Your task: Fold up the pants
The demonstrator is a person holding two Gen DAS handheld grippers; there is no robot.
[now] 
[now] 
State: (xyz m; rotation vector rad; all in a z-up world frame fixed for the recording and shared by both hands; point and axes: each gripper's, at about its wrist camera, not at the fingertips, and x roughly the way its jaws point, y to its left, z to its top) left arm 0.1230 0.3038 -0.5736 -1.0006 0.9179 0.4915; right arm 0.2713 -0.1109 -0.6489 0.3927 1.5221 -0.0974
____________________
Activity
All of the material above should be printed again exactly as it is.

Answer box
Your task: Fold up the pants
The demonstrator is a person holding two Gen DAS handheld grippers; there is no robot.
[now] 
[now] 
State: (xyz m; rotation vector rad; all in a z-up world frame fixed for the recording and shared by both hands; point and axes: each gripper's, at about its wrist camera, not at the fingertips, and x roughly the way its jaws point, y to its left, z to its top) left arm 0.1230 0.3038 -0.5736 -1.0006 0.9179 0.4915; right arm 0.2713 -0.1109 -0.6489 0.3927 1.5221 -0.0974

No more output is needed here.